Line by line, print the records exactly, and keep images out of the copy.

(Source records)

════════════════════

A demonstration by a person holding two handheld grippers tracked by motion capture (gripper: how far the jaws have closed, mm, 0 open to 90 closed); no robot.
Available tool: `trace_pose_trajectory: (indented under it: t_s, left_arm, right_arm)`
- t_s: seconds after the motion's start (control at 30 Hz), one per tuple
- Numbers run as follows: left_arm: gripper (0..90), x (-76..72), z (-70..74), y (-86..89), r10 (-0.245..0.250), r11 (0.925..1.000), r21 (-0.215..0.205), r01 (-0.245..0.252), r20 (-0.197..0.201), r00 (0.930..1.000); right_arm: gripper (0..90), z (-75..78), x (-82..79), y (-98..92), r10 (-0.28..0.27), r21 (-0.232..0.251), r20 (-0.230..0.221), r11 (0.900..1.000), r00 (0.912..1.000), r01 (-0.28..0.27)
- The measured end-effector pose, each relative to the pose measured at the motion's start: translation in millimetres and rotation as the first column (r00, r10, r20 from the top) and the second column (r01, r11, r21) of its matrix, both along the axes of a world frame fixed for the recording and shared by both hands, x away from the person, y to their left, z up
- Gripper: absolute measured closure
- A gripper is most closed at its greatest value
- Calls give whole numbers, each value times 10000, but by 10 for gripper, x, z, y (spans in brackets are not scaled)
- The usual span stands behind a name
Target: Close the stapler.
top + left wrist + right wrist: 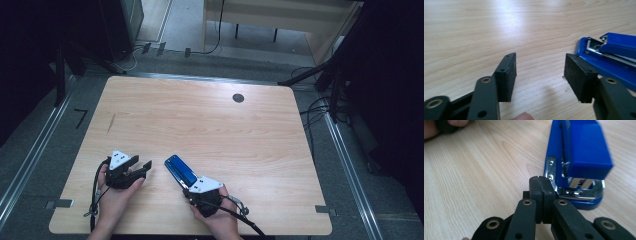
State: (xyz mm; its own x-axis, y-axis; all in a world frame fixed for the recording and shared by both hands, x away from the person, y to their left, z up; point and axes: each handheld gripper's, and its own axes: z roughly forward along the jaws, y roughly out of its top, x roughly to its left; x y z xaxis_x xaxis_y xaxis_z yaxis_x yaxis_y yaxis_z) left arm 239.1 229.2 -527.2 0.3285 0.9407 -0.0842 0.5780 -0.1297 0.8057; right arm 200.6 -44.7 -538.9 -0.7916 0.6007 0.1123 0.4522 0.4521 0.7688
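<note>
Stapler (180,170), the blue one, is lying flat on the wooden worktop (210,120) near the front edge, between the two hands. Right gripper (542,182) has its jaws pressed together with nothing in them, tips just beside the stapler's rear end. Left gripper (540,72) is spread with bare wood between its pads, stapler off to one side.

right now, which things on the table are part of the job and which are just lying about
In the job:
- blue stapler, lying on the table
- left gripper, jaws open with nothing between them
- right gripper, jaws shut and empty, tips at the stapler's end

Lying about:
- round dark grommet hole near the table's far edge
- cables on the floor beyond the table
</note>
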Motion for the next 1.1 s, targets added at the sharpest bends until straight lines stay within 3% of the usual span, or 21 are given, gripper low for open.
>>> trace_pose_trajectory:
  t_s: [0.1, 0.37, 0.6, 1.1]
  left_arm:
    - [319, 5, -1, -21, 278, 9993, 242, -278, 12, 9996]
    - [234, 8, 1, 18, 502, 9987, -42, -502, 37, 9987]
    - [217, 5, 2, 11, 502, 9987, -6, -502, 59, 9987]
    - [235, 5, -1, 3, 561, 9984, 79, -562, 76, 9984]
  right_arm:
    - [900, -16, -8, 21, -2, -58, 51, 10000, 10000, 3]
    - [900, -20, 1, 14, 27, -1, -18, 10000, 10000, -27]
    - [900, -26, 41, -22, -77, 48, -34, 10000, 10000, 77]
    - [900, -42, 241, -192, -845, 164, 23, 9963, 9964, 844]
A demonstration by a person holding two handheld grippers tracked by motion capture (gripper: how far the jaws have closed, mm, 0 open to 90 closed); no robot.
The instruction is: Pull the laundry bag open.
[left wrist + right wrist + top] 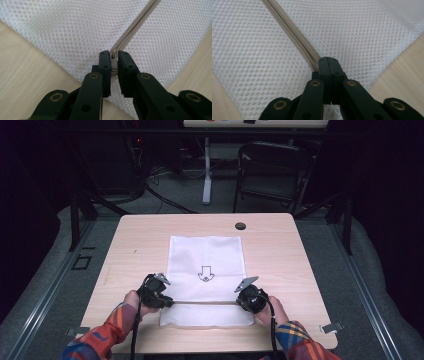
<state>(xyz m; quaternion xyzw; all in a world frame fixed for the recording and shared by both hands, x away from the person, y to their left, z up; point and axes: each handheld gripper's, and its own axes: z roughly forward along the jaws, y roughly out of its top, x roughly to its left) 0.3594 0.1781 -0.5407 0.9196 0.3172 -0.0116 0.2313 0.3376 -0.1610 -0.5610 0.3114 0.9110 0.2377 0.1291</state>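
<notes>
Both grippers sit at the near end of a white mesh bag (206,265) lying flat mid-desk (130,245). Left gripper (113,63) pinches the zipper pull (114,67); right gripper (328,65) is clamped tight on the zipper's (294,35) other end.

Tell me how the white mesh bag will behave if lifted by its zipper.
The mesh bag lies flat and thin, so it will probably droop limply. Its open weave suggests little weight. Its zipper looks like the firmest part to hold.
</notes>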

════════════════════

ANSWER TO THE EXERCISE -
A demonstration by a person holding two handheld grippers tracked by motion capture (gripper: how far the jaws have closed, mm, 0 open to 90 closed); no robot.
Available tool: `trace_pose_trajectory: (indented under it: t_s, left_arm, right_arm)`
- t_s: seconds after the motion's start (control at 30 Hz), one per tuple
- Numbers run as follows: left_arm: gripper (0..90), x (-76..72), z (-70..74), y (-86..89), r10 (-0.245..0.250), r11 (0.925..1.000), r21 (-0.215..0.205), r01 (-0.245..0.252), r20 (-0.197..0.201), r00 (0.930..1.000); right_arm: gripper (0..90), z (-75..78), x (-82..79), y (-98..92), r10 (-0.28..0.27), r21 (-0.232..0.251), r20 (-0.230..0.221), r11 (0.900..1.000), r00 (0.912..1.000), r01 (-0.28..0.27)
- The measured end-effector pose, each relative to the pose measured at the motion's start: translation in millimetres and rotation as the first column (r00, r10, r20 from the top) and the second column (r01, r11, r21) of its matrix, both along the axes of a world frame fixed for the recording and shared by both hands, x away from the person, y to their left, z up
- Gripper: absolute measured closure
- A gripper is most closed at its greatest value
- Calls give whole numbers, each value times 10000, but by 10 for gripper, x, z, y (spans in brackets are not scaled)
- The usual span stands behind a name
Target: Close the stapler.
top + left wrist + right wrist: 
State: (xyz mm; its own x-axis, y-axis; all in a world frame fixed for the recording and shared by both hands, x away from the person, y to their left, z up; point and axes: each handheld gripper's, and its own axes: z roughly forward along the jaws, y roughly out of its top, x roughly to its left; x y z xaxis_x xaxis_y xaxis_z yaxis_x yaxis_y yaxis_z) left arm 239.1 229.2 -527.2 0.3285 0.9407 -0.0842 0.5780 -0.1297 0.8057; right arm 200.6 -44.7 -538.9 -0.7916 0.6007 0.1123 0.4522 0.4521 0.7688
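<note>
Stapler (180,170), the blue one, is lying flat on the wooden worktop (210,120) near the front edge, between the two hands. Right gripper (542,182) has its jaws pressed together with nothing in them, tips just beside the stapler's rear end. Left gripper (540,72) is spread with bare wood between its pads, stapler off to one side.

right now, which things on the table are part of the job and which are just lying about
In the job:
- blue stapler, lying on the table
- left gripper, jaws open with nothing between them
- right gripper, jaws shut and empty, tips at the stapler's end

Lying about:
- round dark grommet hole near the table's far edge
- cables on the floor beyond the table
</note>
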Motion for the next 1.1 s, targets added at the sharpest bends until straight lines stay within 3% of the usual span, or 21 are given, gripper low for open.
>>> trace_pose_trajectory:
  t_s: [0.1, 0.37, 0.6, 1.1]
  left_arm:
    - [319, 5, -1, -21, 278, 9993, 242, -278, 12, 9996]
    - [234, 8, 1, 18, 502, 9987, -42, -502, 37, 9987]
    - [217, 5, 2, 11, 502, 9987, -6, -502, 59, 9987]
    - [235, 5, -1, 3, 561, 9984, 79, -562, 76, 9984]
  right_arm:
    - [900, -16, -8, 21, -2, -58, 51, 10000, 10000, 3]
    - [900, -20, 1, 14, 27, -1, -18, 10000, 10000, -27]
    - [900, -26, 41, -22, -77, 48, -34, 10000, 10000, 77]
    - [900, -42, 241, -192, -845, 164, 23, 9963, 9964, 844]
A demonstration by a person holding two handheld grippers tracked by motion capture (gripper: how far the jaws have closed, mm, 0 open to 90 closed); no robot.
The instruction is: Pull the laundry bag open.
[left wrist + right wrist + top] 
<state>(xyz m; quaternion xyzw; all in a world frame fixed for the recording and shared by both hands, x away from the person, y to their left, z up; point and axes: each handheld gripper's, and its own axes: z roughly forward along the jaws, y roughly out of its top, x roughly to its left) 0.3594 0.1781 -0.5407 0.9196 0.3172 -0.0116 0.2313 0.3376 -0.1610 -0.5610 0.3114 0.9110 0.2377 0.1291</state>
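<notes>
Both grippers sit at the near end of a white mesh bag (206,265) lying flat mid-desk (130,245). Left gripper (113,63) pinches the zipper pull (114,67); right gripper (328,65) is clamped tight on the zipper's (294,35) other end.

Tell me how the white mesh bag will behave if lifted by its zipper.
The mesh bag lies flat and thin, so it will probably droop limply. Its open weave suggests little weight. Its zipper looks like the firmest part to hold.
</notes>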

No more output will be produced.